How to Use a Wedge Pillow for Bed Sores

Bed sores, also known as pressure ulcers, are areas of damaged skin and underlying tissue caused by constant pressure that restricts blood flow to vulnerable spots on the body. These injuries typically form over bony areas like the sacrum, hips, and heels when an individual is bed-bound or has limited mobility. A wedge pillow is a specialized, non-invasive tool designed to redistribute body weight and relieve this harmful pressure on those high-risk areas. By strategically altering a person’s position, the wedge helps prevent the formation of new pressure ulcers and promotes the healing of existing, early-stage injuries.

Choosing the Right Pillow Angle and Material

The most widely recommended angle for safe lateral positioning is 30 degrees, often referred to as the “Rule of 30.” This specific incline is crucial because it shifts weight away from the hip bone, or greater trochanter, allowing the body’s mass to be supported by the large muscles of the buttocks instead. Wedges that force a person into a steeper 90-degree side-lying position can concentrate pressure directly onto the hip and shoulder, which can increase the risk of skin breakdown.

The pillow’s composition is important for its effectiveness and comfort. High-density foam is preferred for the main structure of the wedge, as it provides the firm, stable support necessary to maintain the exact 30-degree angle without collapsing under a person’s weight. Some wedges incorporate a layer of memory foam on the surface to contour to the body, further distributing pressure while maintaining the foundational support. Additionally, look for covers made of low-shear or moisture-resistant fabric, which help reduce friction against the skin and maintain hygiene.

Essential Positioning for Pressure Relief

To achieve the 30-degree lateral incline, gently turn the person toward one side of the bed, ensuring they are positioned close to the edge before placing the wedge. The wedge must be placed behind the person’s back and shoulder, tucking it securely under the sheet or draw sheet for stability. The pillow should extend from the person’s shoulder down to below the hip, cradling the back and ensuring that both the sacrum and the hip bone are suspended off the mattress surface.

Once the wedge is securely in place, the person is gently rolled back onto it until they are resting comfortably at the 30-degree tilt. It is important to confirm that the spine is aligned and the weight is distributed across the back and large muscle mass, not directly on the hip bone. A quick check involves sliding a hand between the person’s sacrum and the mattress; if the hand can move freely, the pressure has been successfully offloaded.

Smaller wedges or pillows are used to offload other bony prominences. For the lower body, a pillow or specialized heel suspension device must be placed under the calves to “float” the heels completely off the mattress surface. A smaller pillow should be positioned between the person’s knees and ankles to prevent bone-on-bone pressure and reduce friction between the legs.

Integrating Repositioning Frequency

A stringent repositioning schedule remains the primary method for preventing pressure injuries. For individuals who are bed-bound and cannot shift their own weight, the established protocol is to reposition them at least every two hours. This regular rotation ensures that no single area of the body is subjected to prolonged pressure, which is the root cause of tissue damage.

Rotation commonly moves from the right side, to the back, to the left side. The wedge pillow facilitates this by supporting the 30-degree side-lying position on both the right and left, with a supine (on the back) position in between. The head of the bed should not be elevated more than 30 degrees to minimize shear forces. For individuals who are chair-bound, the frequency of weight shifting must be increased to at least once every hour.

The repositioning time is also the opportunity for a thorough skin check, which is an integrated part of the process. During each turn, the caregiver should inspect the skin over all bony areas for signs of redness that do not disappear when pressed, known as non-blanchable erythema, which is the first sign of a Stage 1 pressure injury. Documenting the time of each turn and the condition of the skin helps maintain consistency and allows for early detection of any skin changes.

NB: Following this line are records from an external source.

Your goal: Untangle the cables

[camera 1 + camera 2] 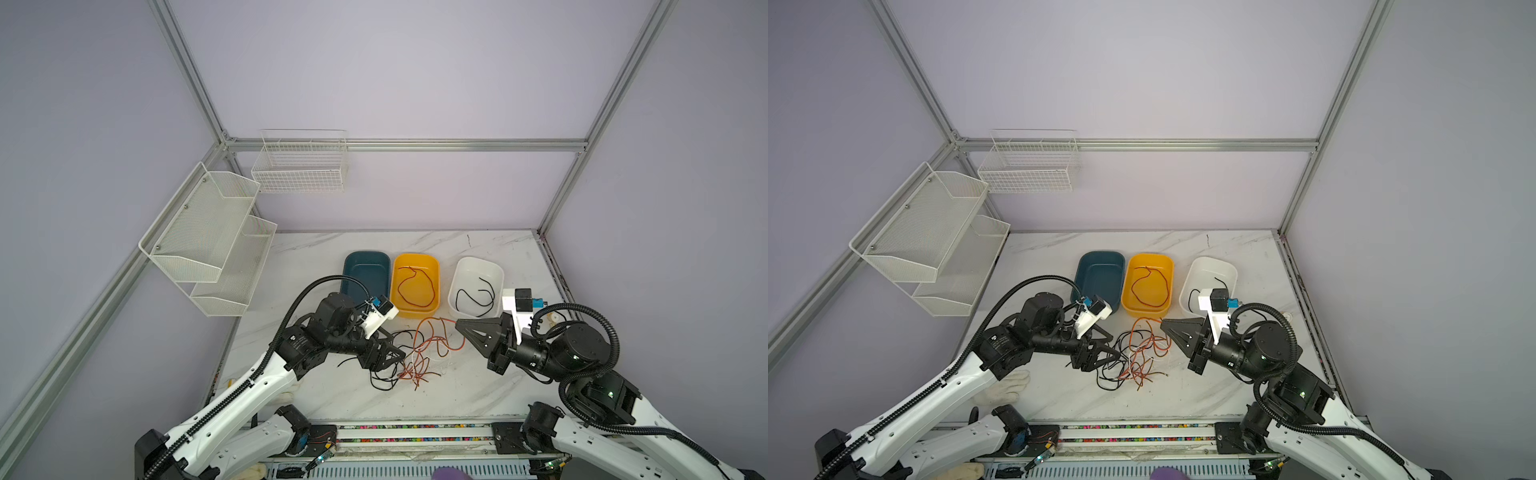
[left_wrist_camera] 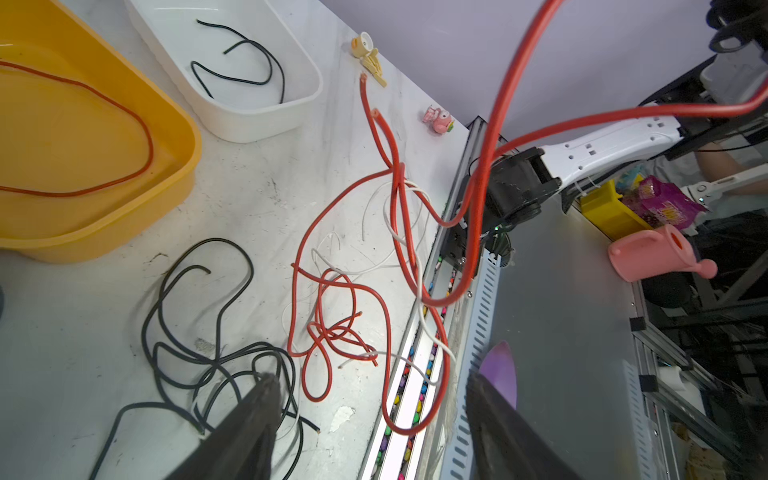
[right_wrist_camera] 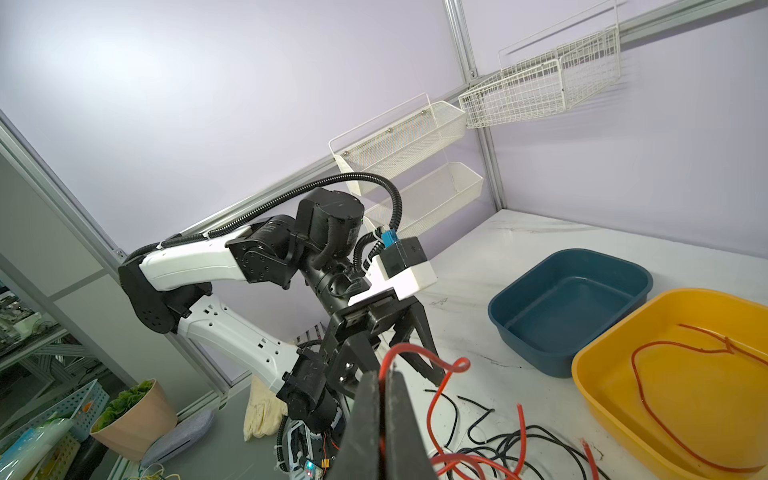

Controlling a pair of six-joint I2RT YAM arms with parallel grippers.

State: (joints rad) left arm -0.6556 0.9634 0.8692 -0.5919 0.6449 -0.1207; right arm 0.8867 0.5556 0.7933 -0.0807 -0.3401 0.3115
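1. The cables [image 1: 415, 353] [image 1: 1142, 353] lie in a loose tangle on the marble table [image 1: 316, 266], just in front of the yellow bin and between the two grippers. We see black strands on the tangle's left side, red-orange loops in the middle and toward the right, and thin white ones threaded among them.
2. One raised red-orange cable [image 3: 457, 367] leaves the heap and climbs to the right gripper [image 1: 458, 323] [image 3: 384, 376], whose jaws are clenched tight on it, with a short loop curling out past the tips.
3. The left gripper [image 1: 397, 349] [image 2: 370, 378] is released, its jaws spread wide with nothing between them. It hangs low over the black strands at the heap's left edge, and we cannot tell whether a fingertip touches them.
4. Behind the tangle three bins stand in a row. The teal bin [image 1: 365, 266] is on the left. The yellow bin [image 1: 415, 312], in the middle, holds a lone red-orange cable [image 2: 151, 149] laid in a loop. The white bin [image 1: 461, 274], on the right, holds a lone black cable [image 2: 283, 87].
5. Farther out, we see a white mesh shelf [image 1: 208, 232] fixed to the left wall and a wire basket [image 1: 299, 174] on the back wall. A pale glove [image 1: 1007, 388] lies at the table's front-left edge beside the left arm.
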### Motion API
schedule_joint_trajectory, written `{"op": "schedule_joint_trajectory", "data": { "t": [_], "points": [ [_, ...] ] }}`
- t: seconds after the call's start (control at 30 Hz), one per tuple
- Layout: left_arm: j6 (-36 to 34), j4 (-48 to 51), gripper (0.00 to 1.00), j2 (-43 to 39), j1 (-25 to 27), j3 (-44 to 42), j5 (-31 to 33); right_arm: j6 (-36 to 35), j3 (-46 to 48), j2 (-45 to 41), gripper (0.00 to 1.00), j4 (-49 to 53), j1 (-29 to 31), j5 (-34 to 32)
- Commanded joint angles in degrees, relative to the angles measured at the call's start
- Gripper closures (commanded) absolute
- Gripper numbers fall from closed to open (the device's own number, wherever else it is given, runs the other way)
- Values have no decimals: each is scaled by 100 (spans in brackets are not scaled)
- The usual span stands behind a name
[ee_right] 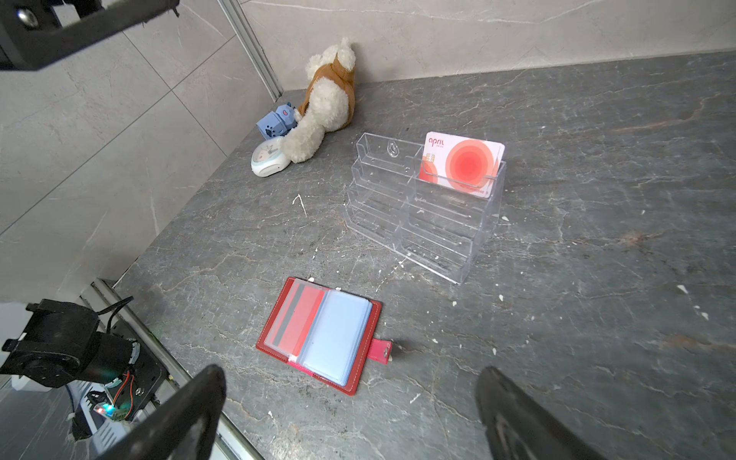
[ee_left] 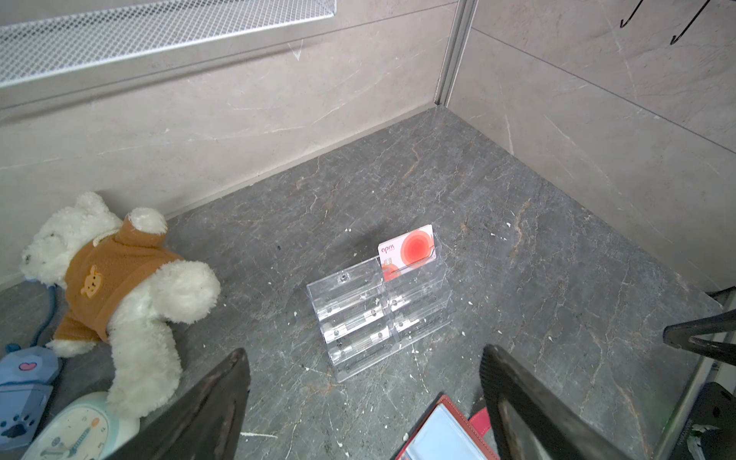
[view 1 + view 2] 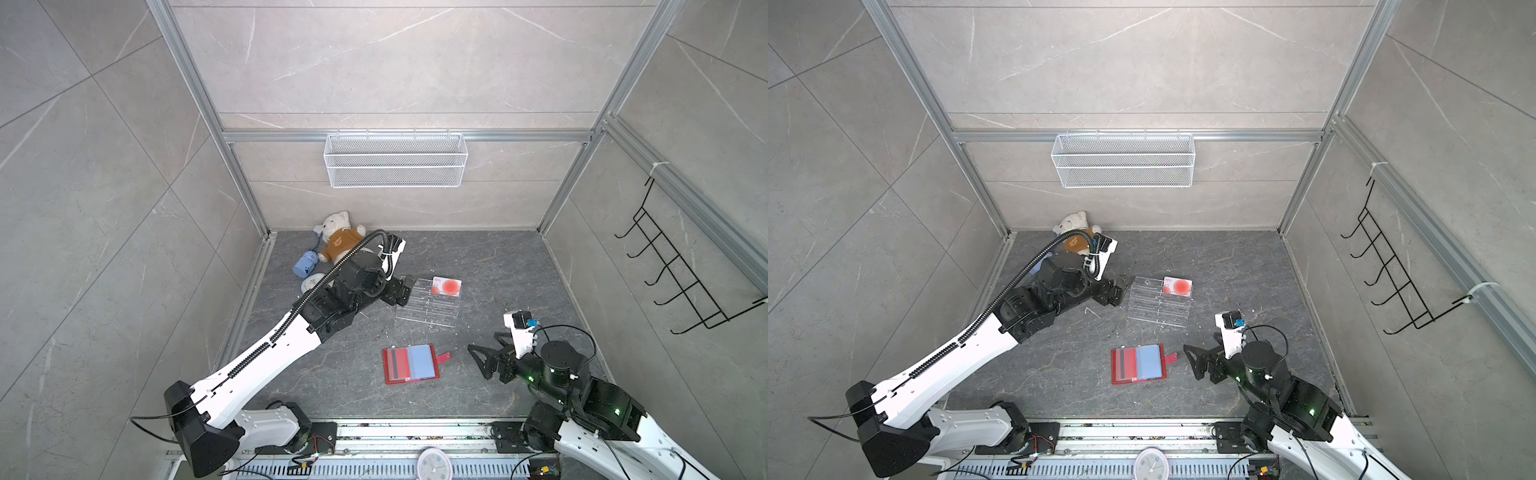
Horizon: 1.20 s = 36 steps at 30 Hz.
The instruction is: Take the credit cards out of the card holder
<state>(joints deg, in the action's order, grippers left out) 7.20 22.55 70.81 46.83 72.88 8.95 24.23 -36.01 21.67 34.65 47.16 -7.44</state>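
- Left gripper [image 3: 405, 289] is hanging wide open just beside the clear rack [image 3: 428, 309], with one credit card [image 3: 446, 286] standing in the rack's far slot.
- Right gripper [image 3: 478, 361] is gaping open, with the card holder [image 3: 411, 363] lying open near its tips.
- Teddy bear [image 3: 338, 239], clock [image 3: 311, 284] and blue toy [image 3: 305, 264] are sitting off to the left gripper's side.

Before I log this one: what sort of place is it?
Probably a lab robot cell, not a real room: stone-look panels in an aluminium frame, a left arm and right arm mounted on a rail, and staged props such as a teddy and clock.
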Motion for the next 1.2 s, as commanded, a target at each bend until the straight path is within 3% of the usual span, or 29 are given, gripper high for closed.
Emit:
{"op": "schedule_joint_trajectory", "data": {
  "t": [0.0, 0.53, 0.97, 1.17],
  "points": [
    [376, 99, 9, -283, -33, -147, 4, 90, -109, -5, 0, 77, -12, 84],
    [1626, 170, 11, -1023, -32, -1653, -251, 186, 12, 253, 0, -156, -13, 253],
    [3195, -366, 15, -1280, -33, -2964, -595, 308, 207, 447, 0, -432, -13, 453],
    [4078, -769, 18, -1273, -29, -3463, -1033, 385, 343, 581, 0, -589, -11, 563]
  ]
}}
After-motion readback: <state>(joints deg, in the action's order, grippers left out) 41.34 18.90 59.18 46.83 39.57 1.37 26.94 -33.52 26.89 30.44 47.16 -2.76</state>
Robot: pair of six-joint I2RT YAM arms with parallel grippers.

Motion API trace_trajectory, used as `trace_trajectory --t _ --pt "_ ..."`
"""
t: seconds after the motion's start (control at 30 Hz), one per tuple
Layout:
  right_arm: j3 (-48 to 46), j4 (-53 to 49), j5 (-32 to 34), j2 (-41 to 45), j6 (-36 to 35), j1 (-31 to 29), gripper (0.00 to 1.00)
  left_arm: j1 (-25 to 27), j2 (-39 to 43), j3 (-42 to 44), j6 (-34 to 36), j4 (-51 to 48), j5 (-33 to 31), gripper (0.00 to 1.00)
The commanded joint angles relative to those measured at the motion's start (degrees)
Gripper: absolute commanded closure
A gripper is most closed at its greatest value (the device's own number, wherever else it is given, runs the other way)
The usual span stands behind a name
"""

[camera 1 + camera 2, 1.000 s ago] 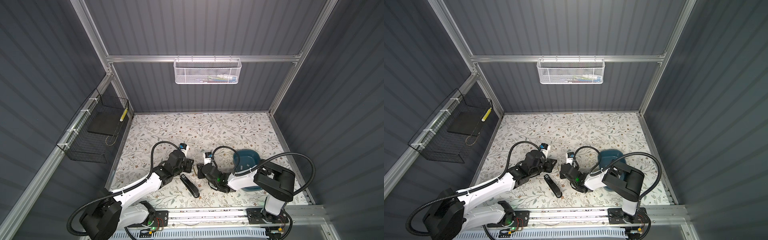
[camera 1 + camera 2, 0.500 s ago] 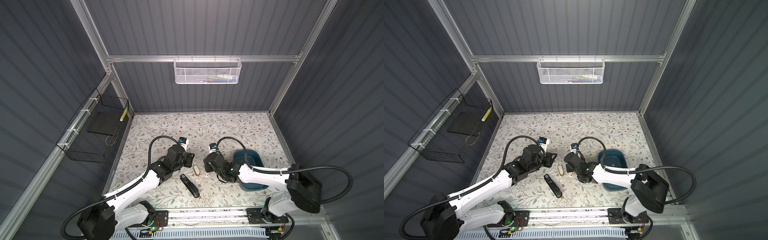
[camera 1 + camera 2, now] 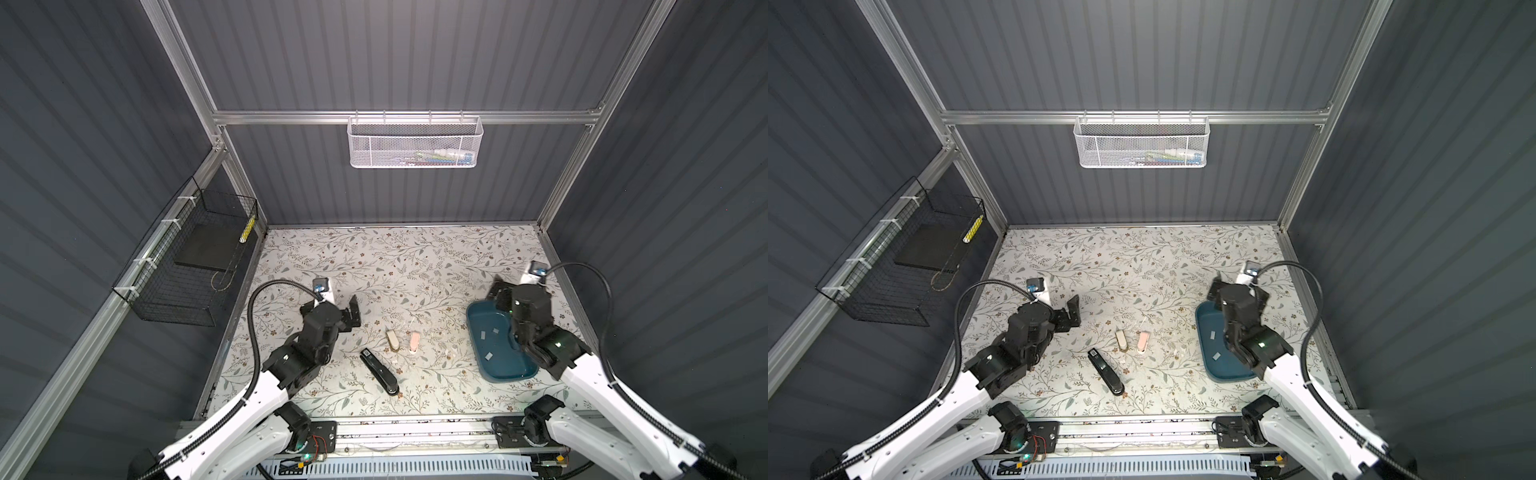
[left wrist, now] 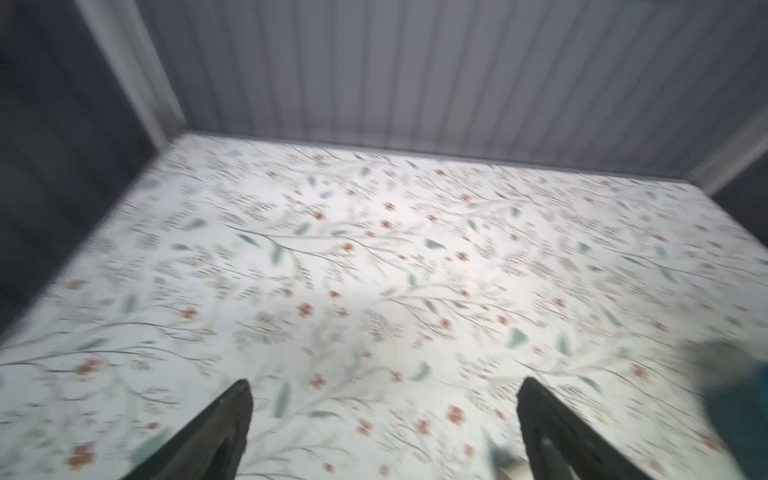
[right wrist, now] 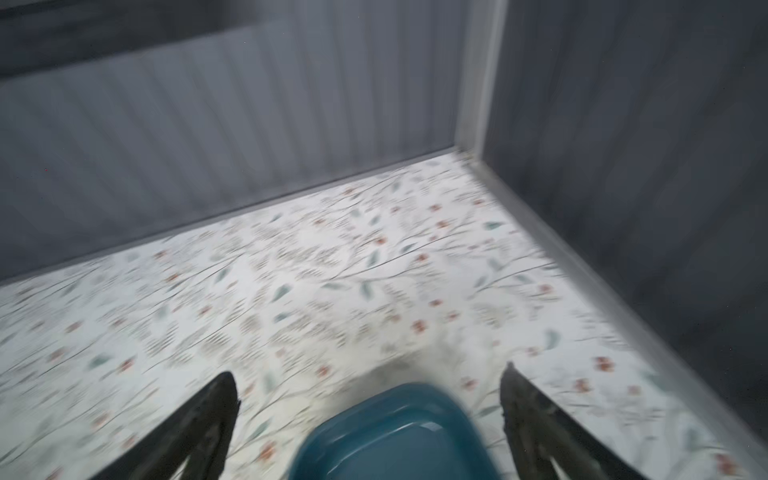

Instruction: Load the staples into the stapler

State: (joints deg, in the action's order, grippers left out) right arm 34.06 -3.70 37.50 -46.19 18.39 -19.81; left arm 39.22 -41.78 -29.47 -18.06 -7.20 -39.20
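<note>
Steel staples [image 3: 483, 333] sit in tray [image 3: 505, 368] — left fingers [image 4: 220, 428], right fingers [image 5: 203, 415] spread, empty — next, I'd pinch one strip.

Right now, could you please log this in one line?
left end effector: open; right end effector: open; staples: in blue tray; black stapler, beige stapler, pink stapler: on table

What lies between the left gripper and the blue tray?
Two small staplers side by side, a beige stapler and a pink stapler, touching neither left gripper nor blue tray; seen in both top views.
</note>
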Motion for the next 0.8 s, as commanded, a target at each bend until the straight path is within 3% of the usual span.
trace_trajectory --t 0.0,0.03,0.07,0.17,0.27,0.37,0.47,0.77 --pt "-7.9 14.5 -5.6 -0.5 -8.5 12.1 0.01 -2.8 5.2 9.1 10.4 9.4 -14.5 0.0" --pt "-9.8 17.5 -12.3 -2.8 -6.5 15.6 0.01 -5.2 6.4 11.2 10.4 11.3 -14.1 0.0" --pt "-10.8 21.1 -14.8 -6.0 -7.2 17.0 0.01 -7.9 7.1 12.8 10.3 12.9 -12.6 0.0" --pt "-12.8 32.1 -10.7 -15.5 -12.3 17.0 0.01 -14.5 4.4 18.9 14.5 24.5 -7.7 0.0" --pt "-18.3 51.7 -19.6 -23.4 -16.2 17.7 0.01 -20.3 -5.7 22.3 16.0 35.2 -6.3 0.0" --pt "-18.9 63.0 -23.0 -32.9 -17.4 18.0 0.01 -25.2 -16.3 18.8 14.4 38.0 1.9 0.0" --pt "-18.1 63.4 -25.6 -35.0 -17.8 18.2 0.01 -26.5 -25.3 15.5 16.4 42.9 0.8 0.0" --pt "-17.8 65.9 -21.5 -38.4 -16.1 18.7 0.01 -34.3 -39.1 12.4 15.9 57.4 16.3 0.0"
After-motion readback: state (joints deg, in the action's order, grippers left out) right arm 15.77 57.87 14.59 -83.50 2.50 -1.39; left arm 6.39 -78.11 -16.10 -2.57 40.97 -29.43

When Wedge Pillows Are Not Enough

Wedge pillows are a positioning tool and have limitations when a pressure injury progresses beyond simple skin changes. They cannot reverse significant tissue damage. Their use should be immediately coupled with professional medical consultation if the skin injury worsens or if the injury advances past Stage 1.

Clear signs indicate the need for immediate escalation of care to a doctor or wound care specialist. If the pressure sore has developed into an open wound, shows a break in the skin, or presents as a deep crater, specialized treatment is required. Other signs of a serious or infected wound include a foul odor, discharge such as pus, or systemic symptoms like fever.